Well, there is a lot.

Despite the fact that somewhere our societal calendar has stepped away from tradition and now follows the schools, the garden believe it or not has much to offer.

Your lawns, I am sure could do with a good feed, but instead of running out to the shops and buying some ecologically damaging chemical or other, try a light dressing of something called 7X. If you are not sure what I am talking about, it is a bag of well rotted manure-cum-compost (not an Australian beer), available at the garden centre, high in the vital nutrient nitrogen and perfect for summer feed. It doesn`t smell either and can be walked on immediately unlike the chemicals.

Also, as I am sure the lawn has already seen a fair amount of use, despite the mixed weather, it may be an idea to spike your lawn, offering the roots some air and reducing compaction damage. This can be done with a fork.

Another job for the diligent is the dead-heading of flowering shrubs and roses. Whilst you may extend the flowering season, you are also helping the plant divert its resources from producing off-spring to the vital role of keeping itself healthy.

Indeed, as shrubs finish flowering, it is a good idea to prune them to shape, or perhaps a little harder in order that they still have a chance to grow back into shape and to grow the buds for next year’s flower. Plants like Kolkwitzia, Philadelphus and Deutzia appreciate this treatment more than a general tidy at the end of this year’s play. In fact, it is directly after flowering that these shrubs do well to have the old wood cut out entirely - letting in more air and light and ultimately producing a better plant.

Another great job for the meticulous is weeding.
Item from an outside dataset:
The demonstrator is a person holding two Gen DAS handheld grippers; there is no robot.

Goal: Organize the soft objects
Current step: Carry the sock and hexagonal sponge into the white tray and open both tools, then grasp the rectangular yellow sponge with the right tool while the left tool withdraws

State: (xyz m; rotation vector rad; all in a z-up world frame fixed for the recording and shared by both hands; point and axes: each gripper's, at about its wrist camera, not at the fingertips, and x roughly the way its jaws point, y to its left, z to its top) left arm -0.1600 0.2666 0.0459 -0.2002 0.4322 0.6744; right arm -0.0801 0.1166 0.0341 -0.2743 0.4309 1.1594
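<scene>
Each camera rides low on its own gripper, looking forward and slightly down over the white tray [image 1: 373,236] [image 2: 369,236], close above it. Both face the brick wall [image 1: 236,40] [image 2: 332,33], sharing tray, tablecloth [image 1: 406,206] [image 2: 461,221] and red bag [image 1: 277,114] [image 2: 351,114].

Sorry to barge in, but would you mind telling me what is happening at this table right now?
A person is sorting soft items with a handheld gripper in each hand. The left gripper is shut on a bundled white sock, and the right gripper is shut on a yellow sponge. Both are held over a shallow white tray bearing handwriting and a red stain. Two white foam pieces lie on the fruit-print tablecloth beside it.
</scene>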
Many see the task as a frustrating chore, to be bemoaned and avoided, but I myself find the exercise very Zen if that is possible for Englishman. I can let my thoughts wander to ideas of what it is to be a seedling or perhaps an ant, whilst the majority of my frontal lobe is in a well-trained auto-pilot discerning unintentional from the intentional. If during this experience, my mind goes blank, even momentarily, I have become one with the garden and Nirvana reached.

Or that`s what I`m told.

Time for a cuppa I think.

 

Spring has sprung

April is an interesting month. It is the real divider in the year between the warm South of the UK and the still cold Northern counties. You may not be aware but April 14th is First Cuckoo Day - the traditional first day of Summer in West Sussex. I am sure there are those in Scotland or Northumbria who would think this mad and will certainly not be celebrating, but there you go. You can’t homogenise the seasons to suit all. That said, the swallows have arrived back so it can’t be too bad!
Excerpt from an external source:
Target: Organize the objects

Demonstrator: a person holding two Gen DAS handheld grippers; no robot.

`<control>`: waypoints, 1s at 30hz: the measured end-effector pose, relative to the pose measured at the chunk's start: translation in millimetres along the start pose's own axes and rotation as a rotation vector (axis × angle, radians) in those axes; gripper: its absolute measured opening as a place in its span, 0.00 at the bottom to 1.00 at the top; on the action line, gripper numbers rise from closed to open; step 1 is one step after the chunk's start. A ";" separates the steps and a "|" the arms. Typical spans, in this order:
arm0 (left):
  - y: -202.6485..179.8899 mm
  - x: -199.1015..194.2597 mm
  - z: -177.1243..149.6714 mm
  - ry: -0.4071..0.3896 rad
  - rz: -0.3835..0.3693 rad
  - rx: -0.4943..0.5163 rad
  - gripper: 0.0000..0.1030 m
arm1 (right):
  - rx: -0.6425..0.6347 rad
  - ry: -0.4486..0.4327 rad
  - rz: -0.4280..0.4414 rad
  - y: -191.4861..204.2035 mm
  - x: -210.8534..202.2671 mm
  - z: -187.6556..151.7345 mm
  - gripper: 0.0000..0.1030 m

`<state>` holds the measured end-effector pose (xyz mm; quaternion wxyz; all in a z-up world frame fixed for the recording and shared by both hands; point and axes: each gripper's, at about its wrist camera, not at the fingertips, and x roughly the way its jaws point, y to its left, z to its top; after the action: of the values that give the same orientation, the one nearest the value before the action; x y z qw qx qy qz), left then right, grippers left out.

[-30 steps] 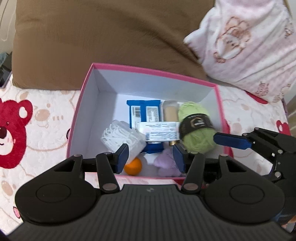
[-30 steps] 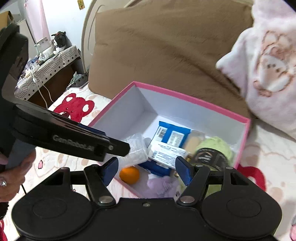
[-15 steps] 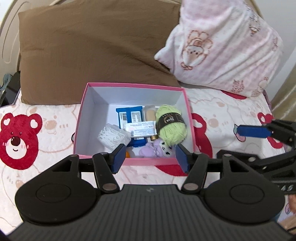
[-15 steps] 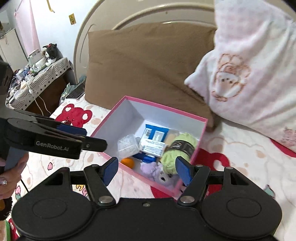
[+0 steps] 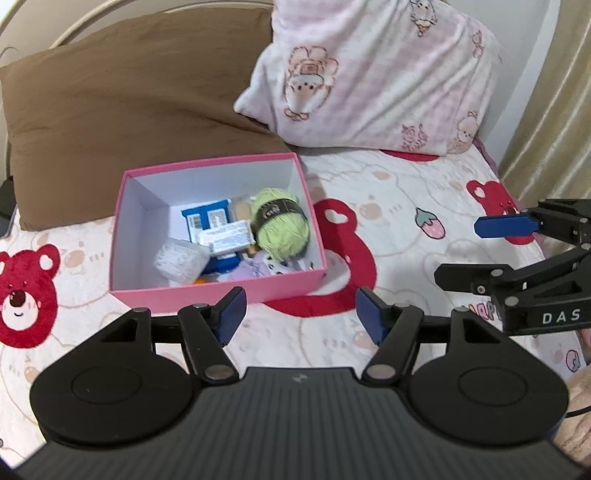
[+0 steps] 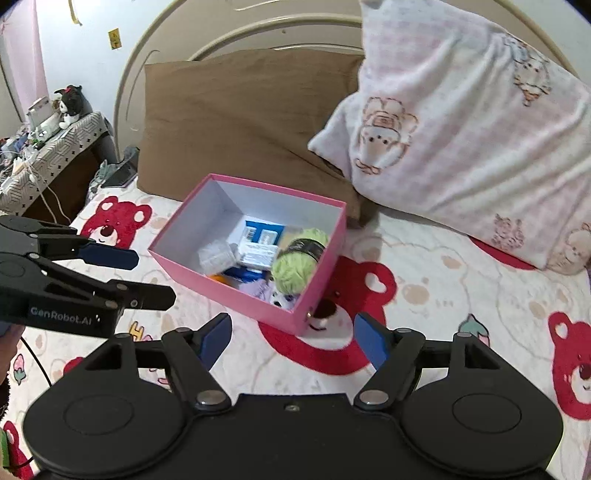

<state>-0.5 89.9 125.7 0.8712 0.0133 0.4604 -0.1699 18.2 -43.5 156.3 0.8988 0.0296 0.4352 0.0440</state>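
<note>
On the bed [image 5: 399, 192], a pink box [image 5: 221, 288] sits before the brown pillow [image 5: 129, 92], holding green yarn [image 5: 282, 229], a blue packet [image 5: 205, 218] and other small things. Left gripper [image 5: 299, 319] and right gripper [image 6: 291, 338] hover short of it, fingers opening, nothing between them.

Bed w/ brown pillow [image 6: 240, 122], cream headboard [image 6: 258, 35], cluttered side table [image 6: 48, 147].
</note>
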 end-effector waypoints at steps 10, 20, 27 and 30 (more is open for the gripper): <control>-6.6 22.6 -14.9 0.034 0.047 -0.026 0.66 | 0.069 0.022 -0.049 -14.9 12.6 -24.7 0.80; -9.1 42.9 -21.7 0.043 0.053 -0.070 0.70 | 0.131 0.035 -0.095 -23.5 25.2 -34.4 0.88; -11.9 48.0 -24.9 0.044 0.082 -0.082 0.76 | 0.158 0.052 -0.095 -22.7 33.6 -41.5 0.90; -11.2 50.3 -27.6 0.049 0.070 -0.100 0.79 | 0.155 0.064 -0.104 -20.7 37.3 -43.7 0.92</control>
<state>0.2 70.0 70.7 0.8646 -0.0099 0.4888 -0.1158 8.0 -59.5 98.2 0.8805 0.0752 0.4667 -0.0355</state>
Here in the South we have enjoyed warm days and clear nights but at 5am you may still notice the ever so delicate kiss of Jack Frost on the car window or on the grass. If you are unsure what this means to the garden, it represents a couple of things. The older generation will be busy putting down a ‘Spring’ mulch about now, because that is what they have always done. Don’t copy them. Break the cycle of mismanagement and learn the science. If you mulch now you are creating a layer of insulation – so effectively you are creating a refrigerated bed which will take longer to warm up. My tip is to put your elbow on the soil and if it feels warm (just like you would  a baby’s bath water), mulch. If not, leave it. Wait until the soil feels warm, water it, then add a mulch. Your plants will love you more and so will the worms.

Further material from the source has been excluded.